Needless to say, my attempt was hopelessly anachronistic but I did at least get to hear the tunes. A few years back, after having seen some genuine scores, I got fed up with wincing at it again and did some patching. It was better but still obviously not right. Having started wincing at it yet again I found the autograph in the Wien Bibliothek and this is the result.

Not all of the issues were as a result of my late 19th century mindset. I did the orchestration from a set of quartet parts originally written for three violins and bass. Anything written for lower middle register instruments like the cello must be transposed and perhaps altered. At the very beginning the cello plays pizzicato. In the quartet score the third violin plays something similar but arco and at a higher pitch. I did actually work out that it was for cello but left it arco which sounded more romantic and led me to make the rest of the accompaniment more romantic too.

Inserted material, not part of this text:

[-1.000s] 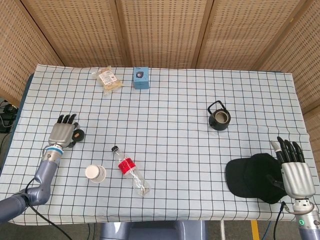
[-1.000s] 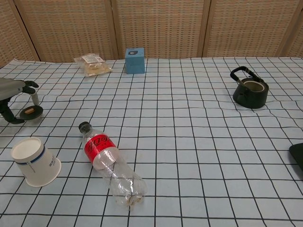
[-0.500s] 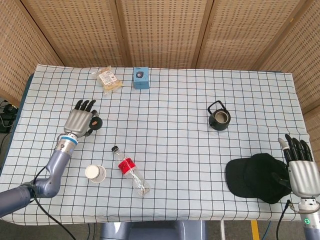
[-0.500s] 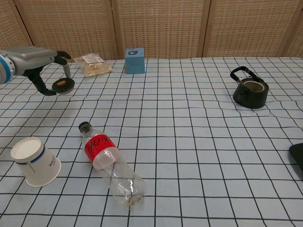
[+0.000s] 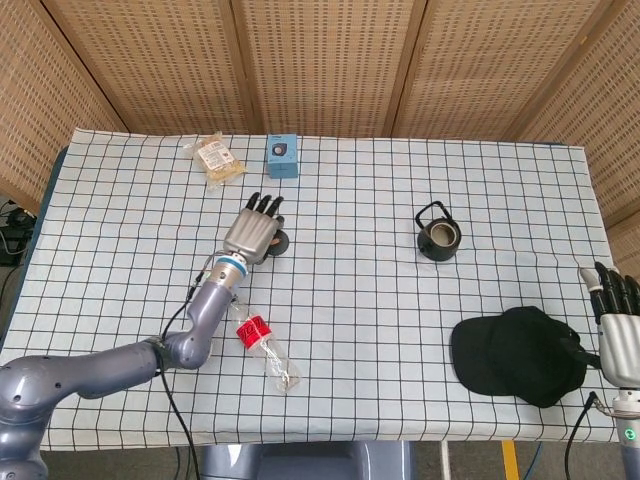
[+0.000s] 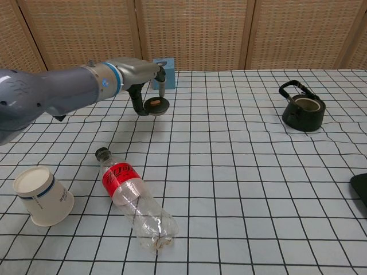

With no cello part in the quartet score, the orchestral cello part is a blank canvas for my overactive imagination. Similarly, Lanner’s wind writing is a bit unambitious. As a former wind player, faced with empty staves, there is a tendancy to fill them up with nice things for the wind players. Wrong!

Also the quartet dynamics are marked up. f becomes ff, so when orchestrating the instrumentation becomes too heavy. Lanner uses very little percussion.

I would probably do a better job these days but it would naturally still not be Lanner. I have learned some of his routine but I can never hope to emulate the spark. He does put stuff in that is not in the piano or quartet scores but even if I work out how much is appropriate for a waltz written at a particular point in his life, it is never going to be right.

Unfortunately, there are a number of my early orchestrations, mostly by Lanner, that are still making me wince. I feel a cull coming on.